[Your objective]: For the records below, print the lines from the line with "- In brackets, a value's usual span" through the line with "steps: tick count" exactly as written; include both end lines and exclude the rest.

Stored dataset items:
=======

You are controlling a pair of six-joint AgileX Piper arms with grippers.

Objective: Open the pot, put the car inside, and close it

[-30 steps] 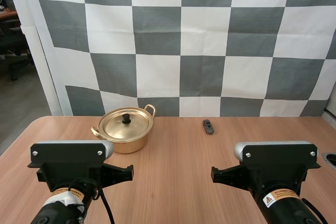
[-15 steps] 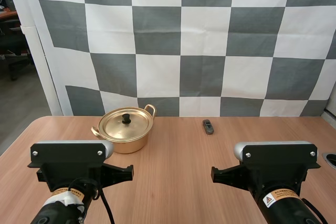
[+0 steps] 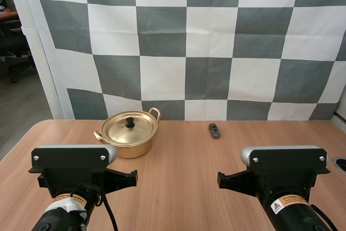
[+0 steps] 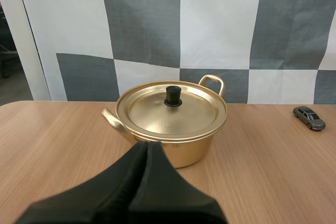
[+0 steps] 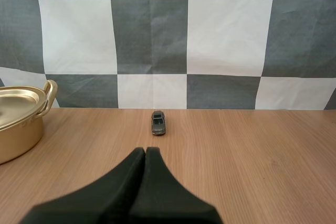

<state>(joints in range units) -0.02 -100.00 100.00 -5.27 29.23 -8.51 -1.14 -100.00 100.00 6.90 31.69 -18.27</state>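
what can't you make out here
- Inside of the pot: hidden by the lid, high and left wrist views.
- Details of the car: too small, high view.
- Much of the pot: cut off by the frame edge, right wrist view.
- Part of the pot's near wall: behind the left gripper, left wrist view.

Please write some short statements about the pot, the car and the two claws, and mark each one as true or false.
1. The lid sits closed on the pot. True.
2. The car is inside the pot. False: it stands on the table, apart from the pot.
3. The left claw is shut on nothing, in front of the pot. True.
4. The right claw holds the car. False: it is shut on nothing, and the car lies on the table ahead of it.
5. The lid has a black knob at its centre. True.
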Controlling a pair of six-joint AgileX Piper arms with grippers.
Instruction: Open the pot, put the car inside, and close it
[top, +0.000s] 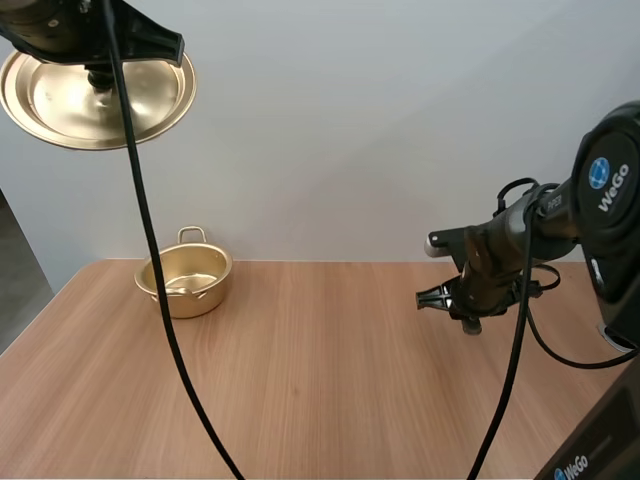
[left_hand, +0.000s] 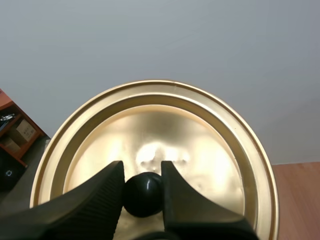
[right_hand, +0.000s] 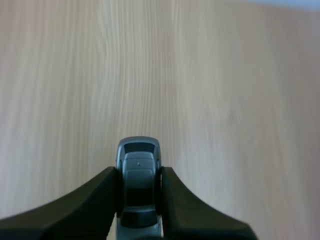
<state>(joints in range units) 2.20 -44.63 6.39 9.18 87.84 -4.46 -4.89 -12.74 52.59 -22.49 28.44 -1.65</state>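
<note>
Left wrist view: ribbed fingers (left_hand: 95, 197) pinch glossy black knob (left_hand: 143, 193) of golden lid (left_hand: 210, 130).

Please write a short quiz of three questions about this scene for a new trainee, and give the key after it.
1. True or false: the lid lies on the pot.
2. What do the right jaws hold? A) the car B) grapes C) nothing
3. Fill in: the left jaws pinch the lid by its black ____.

Key: 1. False, the lid is held high above the table, away from the open pot. 2. A. 3. knob.
</note>
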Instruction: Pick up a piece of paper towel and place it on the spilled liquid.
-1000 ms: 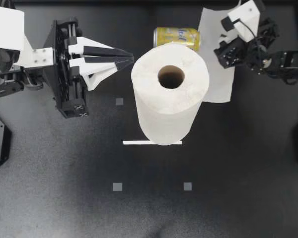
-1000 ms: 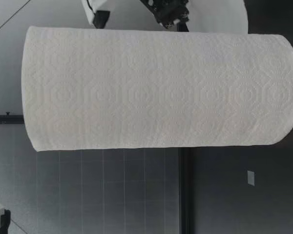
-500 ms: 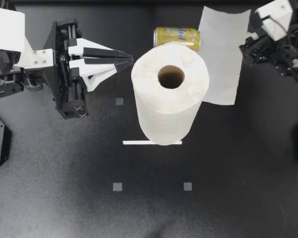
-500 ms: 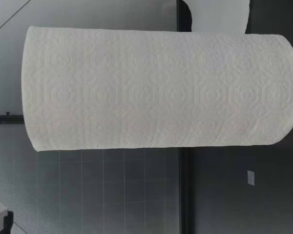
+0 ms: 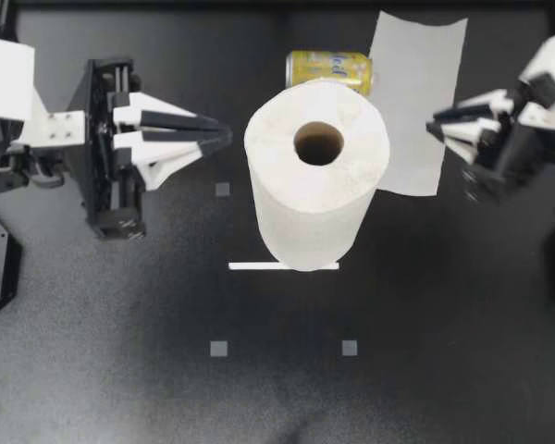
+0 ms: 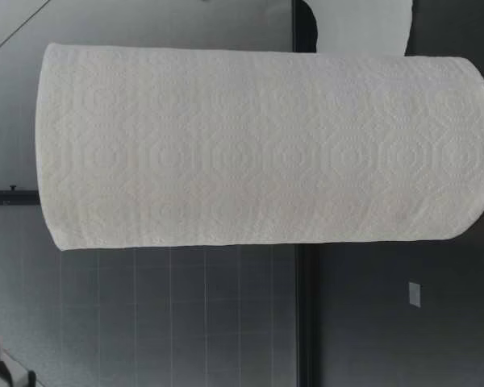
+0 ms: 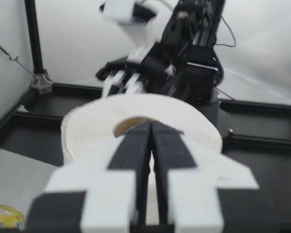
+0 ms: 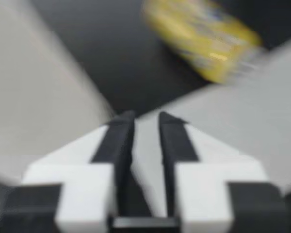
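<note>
A loose paper towel sheet (image 5: 412, 102) lies flat on the black table, beside a toppled yellow can (image 5: 328, 67). No liquid shows around them. The tall paper towel roll (image 5: 316, 171) stands upright mid-table and fills the low view (image 6: 258, 145), with a bit of the sheet (image 6: 359, 22) behind it. My right gripper (image 5: 433, 125) points at the sheet's right edge. In the right wrist view its fingers (image 8: 117, 141) stand a narrow gap apart, gripping nothing, with the can (image 8: 203, 43) ahead. My left gripper (image 5: 227, 139) is shut and empty, left of the roll (image 7: 136, 121).
The roll's white holder base (image 5: 282, 266) juts out toward the table's near side. Small grey squares (image 5: 219, 349) mark the tabletop. A black frame rail runs along the far edge behind the can.
My right gripper left the sheet, swung out to the right and came nearer, now pointing at the sheet's edge with its fingers drawn close. My left arm shifted slightly left. The sheet lies still.
</note>
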Robot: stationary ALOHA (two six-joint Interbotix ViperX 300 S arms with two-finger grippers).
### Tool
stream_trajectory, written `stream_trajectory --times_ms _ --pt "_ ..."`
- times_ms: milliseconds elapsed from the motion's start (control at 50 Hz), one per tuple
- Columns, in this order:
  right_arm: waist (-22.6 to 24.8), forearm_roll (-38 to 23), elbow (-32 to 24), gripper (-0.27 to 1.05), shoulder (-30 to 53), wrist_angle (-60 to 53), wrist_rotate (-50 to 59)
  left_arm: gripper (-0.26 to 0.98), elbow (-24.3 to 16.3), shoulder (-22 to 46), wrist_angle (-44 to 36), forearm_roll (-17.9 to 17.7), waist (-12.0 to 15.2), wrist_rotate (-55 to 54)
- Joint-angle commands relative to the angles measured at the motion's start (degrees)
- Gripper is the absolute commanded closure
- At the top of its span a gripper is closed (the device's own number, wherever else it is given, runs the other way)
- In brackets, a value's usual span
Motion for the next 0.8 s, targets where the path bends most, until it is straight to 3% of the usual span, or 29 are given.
stream_trajectory --times_ms 0,140,300,540,780 --pt "1.1 -0.3 -0.2 0.61 -4.4 -5.1 -0.2 0.61 0.1 -1.5 -0.2 0.1 -0.8 -0.2" --pt "2.6 -0.8 0.3 0.73 -11.2 -13.8 -1.3 0.61 1.1 -2.0 -0.2 0.0 -1.8 -0.5" --pt "5.8 -0.7 -1.9 0.75 -13.9 -19.3 -3.1 0.61 -0.1 -2.5 2.4 -0.1 -3.1 -0.7" --pt "11.9 -0.8 -10.5 0.75 -9.3 -16.4 -6.7 0.61 -3.8 -3.5 7.7 -0.1 -3.7 -0.6" --pt "15.9 -0.8 -16.4 0.75 -4.3 -10.0 -9.0 0.61 -3.8 -4.7 8.0 -0.1 -3.8 -0.4"
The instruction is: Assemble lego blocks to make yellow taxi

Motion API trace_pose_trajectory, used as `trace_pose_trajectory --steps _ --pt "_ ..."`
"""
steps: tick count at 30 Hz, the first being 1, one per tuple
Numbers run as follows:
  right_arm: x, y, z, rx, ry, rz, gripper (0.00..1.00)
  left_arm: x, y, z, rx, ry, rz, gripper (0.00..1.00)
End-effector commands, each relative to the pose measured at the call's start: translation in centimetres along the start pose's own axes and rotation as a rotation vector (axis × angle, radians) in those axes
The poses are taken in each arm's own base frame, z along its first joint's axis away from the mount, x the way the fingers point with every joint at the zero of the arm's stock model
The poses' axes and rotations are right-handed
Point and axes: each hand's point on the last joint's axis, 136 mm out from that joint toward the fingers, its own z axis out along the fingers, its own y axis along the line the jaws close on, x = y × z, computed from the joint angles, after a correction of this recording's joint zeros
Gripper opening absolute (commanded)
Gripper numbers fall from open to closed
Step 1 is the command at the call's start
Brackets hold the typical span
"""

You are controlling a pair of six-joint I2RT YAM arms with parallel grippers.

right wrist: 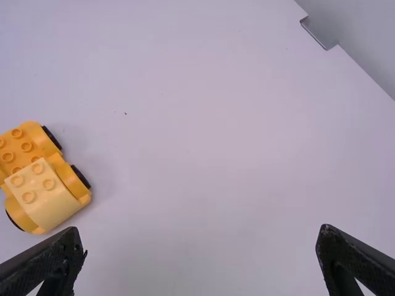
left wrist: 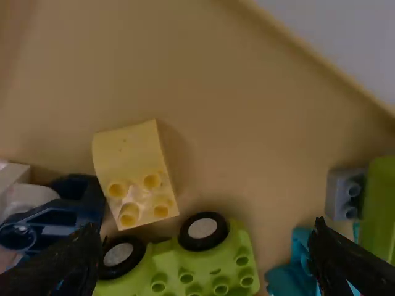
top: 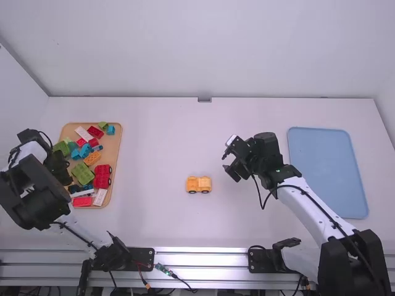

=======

[Written response]:
- In brackets, a value's usual span
Motion for the next 0.8 s, targets where the path bends most, until it is straight to 3% of the usual span, or 29 are given.
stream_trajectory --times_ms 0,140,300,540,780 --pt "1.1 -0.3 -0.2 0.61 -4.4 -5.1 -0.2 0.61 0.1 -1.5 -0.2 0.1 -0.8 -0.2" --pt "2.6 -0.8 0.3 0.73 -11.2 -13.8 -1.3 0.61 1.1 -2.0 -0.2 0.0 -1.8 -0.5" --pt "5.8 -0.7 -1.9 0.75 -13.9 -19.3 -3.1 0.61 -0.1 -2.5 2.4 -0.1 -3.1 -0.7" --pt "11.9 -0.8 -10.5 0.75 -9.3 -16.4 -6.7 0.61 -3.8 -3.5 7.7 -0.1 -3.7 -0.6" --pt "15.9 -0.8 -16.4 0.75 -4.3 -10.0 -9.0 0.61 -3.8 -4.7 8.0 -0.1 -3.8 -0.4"
The instruction is: Assemble lego blocks to make yellow taxi

Motion API trace_pose_trajectory, used as `trace_pose_trajectory --steps _ --pt "_ ..."`
"""
steps: tick count at 30 Hz, the first being 1, one per tuple

This concludes the answer.